Свистнул чайник. Северов разлил крепкую, с черничным листом, заварку, двинул по столу сахарницу.
— Печенье есть? Или сушки?
— Ничего нет. Деньга кончились.
— Так сказали бы мне.
— Когда? Ты не то что в дверь не попадала — фарш прицельно метнуть не смогла.
— Ладно-ладно. С утра сбегаем, хороший завтрак соорудим. Табак будет кто? Трубочный.
— Ароматный?
— Не то слово. Вересковый мед.
— Из трубки?
— Ну да. Пошли.
Леха после еды и выпивки отяжелела и, сказав: «Я полежу минутку», опять отрубилась. Подтянула коленки к груди и затихла. Мы осторожно вытащили из-под нее одеяло и накинули сверху.
Посуду мыть не стали, свалили все в раковину и залезли в спальники. Погасили свет и лежали, переговаривались.
— Блин, вроде и отдыхал, а тело все равно ноет. Как мешки таскал, честное слово. Спать хочется, а не спится.
— Джа-м-м-м. — Он выдержал паузу и запел. — Итс бин а хард дэйз найт энд ай бин уокин лайк а до-о-ог… У меня после тяжелых смен всегда так.
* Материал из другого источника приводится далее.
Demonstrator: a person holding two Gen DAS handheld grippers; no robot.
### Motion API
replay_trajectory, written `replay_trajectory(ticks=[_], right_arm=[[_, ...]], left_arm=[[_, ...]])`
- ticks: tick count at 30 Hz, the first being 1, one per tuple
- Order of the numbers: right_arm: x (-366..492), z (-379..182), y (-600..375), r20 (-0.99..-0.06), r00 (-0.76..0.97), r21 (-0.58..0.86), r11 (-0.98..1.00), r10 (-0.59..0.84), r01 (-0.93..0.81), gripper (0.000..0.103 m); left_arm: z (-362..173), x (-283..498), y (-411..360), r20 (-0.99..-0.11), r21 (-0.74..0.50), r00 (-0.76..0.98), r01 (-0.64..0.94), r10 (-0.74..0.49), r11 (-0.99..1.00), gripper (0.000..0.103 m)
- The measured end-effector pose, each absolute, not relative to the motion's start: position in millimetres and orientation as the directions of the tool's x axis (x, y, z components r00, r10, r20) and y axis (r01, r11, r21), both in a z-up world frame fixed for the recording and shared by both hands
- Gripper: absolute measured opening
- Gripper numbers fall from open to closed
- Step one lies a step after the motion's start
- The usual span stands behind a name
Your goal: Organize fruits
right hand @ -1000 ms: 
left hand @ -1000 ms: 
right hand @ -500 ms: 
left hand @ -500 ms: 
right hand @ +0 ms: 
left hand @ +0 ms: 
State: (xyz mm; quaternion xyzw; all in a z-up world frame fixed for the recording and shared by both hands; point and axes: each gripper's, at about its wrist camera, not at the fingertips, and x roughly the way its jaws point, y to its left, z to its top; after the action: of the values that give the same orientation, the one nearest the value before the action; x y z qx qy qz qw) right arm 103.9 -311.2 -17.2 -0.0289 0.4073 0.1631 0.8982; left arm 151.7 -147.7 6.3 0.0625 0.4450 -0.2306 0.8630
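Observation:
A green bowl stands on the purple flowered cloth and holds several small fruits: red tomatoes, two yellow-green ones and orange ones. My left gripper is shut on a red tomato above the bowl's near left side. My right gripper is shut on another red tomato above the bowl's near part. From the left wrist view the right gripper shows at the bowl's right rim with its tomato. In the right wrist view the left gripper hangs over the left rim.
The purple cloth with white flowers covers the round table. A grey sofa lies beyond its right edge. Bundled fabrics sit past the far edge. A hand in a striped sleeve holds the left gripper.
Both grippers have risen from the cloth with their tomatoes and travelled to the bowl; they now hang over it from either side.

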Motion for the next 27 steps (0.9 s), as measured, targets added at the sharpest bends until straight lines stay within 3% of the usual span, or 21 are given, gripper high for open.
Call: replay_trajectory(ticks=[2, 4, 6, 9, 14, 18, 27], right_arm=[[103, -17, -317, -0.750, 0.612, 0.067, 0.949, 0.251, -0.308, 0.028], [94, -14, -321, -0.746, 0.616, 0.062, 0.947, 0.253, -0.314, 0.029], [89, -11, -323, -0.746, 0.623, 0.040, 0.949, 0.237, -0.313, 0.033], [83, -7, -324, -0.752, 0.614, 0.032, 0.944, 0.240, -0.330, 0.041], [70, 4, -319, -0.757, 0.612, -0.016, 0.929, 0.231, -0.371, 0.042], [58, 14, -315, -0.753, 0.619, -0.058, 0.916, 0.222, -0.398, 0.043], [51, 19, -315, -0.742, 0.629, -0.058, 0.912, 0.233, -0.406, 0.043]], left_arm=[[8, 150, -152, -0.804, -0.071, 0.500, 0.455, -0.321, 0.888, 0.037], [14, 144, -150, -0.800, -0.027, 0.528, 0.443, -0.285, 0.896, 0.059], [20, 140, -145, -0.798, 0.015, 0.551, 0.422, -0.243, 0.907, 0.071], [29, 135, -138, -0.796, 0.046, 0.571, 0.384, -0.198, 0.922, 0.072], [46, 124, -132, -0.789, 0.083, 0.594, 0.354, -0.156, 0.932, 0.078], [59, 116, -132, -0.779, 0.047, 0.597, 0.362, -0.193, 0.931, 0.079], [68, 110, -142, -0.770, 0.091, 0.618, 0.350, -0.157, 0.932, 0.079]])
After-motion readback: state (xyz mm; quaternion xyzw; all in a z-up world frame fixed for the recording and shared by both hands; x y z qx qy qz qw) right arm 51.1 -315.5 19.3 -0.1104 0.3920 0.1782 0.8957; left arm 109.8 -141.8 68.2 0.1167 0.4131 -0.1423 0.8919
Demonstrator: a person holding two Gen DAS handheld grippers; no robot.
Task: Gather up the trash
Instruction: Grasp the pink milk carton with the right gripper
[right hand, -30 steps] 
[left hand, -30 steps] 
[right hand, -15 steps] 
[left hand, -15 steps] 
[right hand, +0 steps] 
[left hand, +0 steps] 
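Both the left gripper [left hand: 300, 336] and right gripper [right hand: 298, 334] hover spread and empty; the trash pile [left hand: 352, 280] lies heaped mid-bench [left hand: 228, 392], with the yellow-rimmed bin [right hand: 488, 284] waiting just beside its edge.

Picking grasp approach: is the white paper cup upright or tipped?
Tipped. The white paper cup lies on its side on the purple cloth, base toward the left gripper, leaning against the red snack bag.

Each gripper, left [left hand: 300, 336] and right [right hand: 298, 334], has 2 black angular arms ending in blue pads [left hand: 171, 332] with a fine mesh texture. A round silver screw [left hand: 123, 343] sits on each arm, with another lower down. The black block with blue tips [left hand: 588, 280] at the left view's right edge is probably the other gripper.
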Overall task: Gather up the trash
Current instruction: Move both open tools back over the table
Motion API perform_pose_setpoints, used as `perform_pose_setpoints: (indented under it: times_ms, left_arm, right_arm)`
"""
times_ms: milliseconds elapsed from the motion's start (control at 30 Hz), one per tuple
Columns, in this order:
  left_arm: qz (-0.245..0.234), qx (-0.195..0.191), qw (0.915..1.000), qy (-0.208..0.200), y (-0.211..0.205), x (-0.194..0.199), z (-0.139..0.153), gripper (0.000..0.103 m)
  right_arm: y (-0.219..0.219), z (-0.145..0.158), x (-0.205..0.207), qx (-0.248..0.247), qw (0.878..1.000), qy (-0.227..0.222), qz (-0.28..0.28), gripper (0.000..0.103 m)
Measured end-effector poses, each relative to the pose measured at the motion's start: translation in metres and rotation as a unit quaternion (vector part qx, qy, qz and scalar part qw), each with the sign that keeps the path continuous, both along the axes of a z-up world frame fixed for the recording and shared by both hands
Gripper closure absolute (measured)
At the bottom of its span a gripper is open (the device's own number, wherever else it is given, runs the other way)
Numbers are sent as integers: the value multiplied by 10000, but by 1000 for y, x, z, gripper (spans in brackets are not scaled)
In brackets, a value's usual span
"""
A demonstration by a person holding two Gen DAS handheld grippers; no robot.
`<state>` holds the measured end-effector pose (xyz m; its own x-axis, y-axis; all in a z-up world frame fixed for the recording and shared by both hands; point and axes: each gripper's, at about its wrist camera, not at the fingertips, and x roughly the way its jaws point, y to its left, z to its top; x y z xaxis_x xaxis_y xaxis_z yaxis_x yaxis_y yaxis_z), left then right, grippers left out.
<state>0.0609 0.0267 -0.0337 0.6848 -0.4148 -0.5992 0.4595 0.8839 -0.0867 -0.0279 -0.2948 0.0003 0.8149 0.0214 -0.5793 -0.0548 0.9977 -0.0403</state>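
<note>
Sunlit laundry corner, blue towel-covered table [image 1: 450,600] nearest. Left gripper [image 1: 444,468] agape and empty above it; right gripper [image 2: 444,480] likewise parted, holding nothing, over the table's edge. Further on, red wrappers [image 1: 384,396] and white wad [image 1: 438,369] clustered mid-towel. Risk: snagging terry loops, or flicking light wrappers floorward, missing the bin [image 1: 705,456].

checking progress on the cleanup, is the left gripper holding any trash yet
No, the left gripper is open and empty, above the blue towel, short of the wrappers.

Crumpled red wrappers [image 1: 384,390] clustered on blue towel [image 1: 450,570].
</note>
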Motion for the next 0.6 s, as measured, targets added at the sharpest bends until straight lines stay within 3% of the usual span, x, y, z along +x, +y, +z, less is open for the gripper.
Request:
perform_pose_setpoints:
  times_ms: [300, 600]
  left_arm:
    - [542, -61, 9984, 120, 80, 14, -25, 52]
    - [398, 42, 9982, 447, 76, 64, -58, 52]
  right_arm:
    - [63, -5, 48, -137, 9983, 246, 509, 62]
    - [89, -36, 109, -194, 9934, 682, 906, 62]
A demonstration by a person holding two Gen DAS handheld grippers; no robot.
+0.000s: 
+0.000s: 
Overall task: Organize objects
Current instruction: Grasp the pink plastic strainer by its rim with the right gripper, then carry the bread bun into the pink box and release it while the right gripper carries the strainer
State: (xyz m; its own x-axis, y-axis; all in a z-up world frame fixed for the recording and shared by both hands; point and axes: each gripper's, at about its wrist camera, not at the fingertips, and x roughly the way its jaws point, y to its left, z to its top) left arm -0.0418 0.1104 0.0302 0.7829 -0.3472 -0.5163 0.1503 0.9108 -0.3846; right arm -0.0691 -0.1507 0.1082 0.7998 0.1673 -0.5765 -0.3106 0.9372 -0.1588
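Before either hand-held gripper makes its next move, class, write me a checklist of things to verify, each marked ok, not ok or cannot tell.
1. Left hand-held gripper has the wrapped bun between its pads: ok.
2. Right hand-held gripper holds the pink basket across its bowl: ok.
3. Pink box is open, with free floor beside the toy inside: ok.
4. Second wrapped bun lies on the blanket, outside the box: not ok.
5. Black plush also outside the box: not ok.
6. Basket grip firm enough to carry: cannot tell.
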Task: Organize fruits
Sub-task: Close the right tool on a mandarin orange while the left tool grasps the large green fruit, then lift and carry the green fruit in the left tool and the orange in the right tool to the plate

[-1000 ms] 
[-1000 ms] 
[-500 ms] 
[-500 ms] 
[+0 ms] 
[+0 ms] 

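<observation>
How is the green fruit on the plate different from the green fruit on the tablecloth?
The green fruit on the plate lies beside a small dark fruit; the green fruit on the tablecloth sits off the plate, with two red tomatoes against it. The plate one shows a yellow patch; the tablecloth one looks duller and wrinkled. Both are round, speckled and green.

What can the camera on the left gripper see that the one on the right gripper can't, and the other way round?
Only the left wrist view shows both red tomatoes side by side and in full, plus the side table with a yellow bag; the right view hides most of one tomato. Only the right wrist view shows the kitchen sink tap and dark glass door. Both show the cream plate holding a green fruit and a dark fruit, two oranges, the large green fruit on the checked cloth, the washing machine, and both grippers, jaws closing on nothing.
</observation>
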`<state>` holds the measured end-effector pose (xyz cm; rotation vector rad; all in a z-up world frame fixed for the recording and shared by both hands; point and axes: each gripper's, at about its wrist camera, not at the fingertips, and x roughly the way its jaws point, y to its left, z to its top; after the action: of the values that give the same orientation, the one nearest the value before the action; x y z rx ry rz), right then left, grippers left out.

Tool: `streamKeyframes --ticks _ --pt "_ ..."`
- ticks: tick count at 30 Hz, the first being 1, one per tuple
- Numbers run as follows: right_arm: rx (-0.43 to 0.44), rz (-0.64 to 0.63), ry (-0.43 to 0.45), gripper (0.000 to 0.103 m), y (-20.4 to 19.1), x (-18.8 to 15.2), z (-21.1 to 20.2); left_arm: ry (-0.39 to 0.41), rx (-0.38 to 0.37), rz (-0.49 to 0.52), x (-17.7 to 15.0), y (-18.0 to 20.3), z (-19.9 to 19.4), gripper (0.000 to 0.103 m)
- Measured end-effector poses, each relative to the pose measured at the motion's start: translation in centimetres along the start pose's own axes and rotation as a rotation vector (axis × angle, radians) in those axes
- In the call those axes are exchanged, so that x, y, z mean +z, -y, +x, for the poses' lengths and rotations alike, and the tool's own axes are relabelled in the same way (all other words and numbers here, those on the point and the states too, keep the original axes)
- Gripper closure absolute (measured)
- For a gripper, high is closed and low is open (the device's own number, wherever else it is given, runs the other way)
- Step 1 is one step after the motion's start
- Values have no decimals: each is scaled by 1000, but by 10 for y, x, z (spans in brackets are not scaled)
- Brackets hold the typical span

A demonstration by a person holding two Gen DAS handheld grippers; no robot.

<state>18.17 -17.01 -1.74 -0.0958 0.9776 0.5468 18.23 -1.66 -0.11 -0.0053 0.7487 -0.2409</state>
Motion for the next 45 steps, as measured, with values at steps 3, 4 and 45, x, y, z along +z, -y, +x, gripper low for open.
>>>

Первые сутки вообще отлеживаешься, только на вторые расхаживаться начинаешь.
— А некоторые всю дорогу сутки через сутки, врубись?
— У меня в начале карьеры тоже так было. Чего только не вынесешь, пока молодой. Все внове, все интересно — доктор на скорой, романтика!
— Сомнительная. Знаешь, был такой поэт в нашем детстве — Маяковский, может, слышал?
— Что-то знакомое, — он улыбнулся, — ну?
— Цитирую:
Не важная честь, чтоб из этаких роз мои изваяния высились.
По скверам, где харкает туберкулез, где блядь с хулиганом да сифилис!
Как раз про нас. В тебе когда Павка Корчагин скончался?
— Года через три. Был у нас фельдшер Витя Андреев. Тихий, безобидный, слова в свою защиту не скажет. Король внутривенных инъекций, вслепую колол.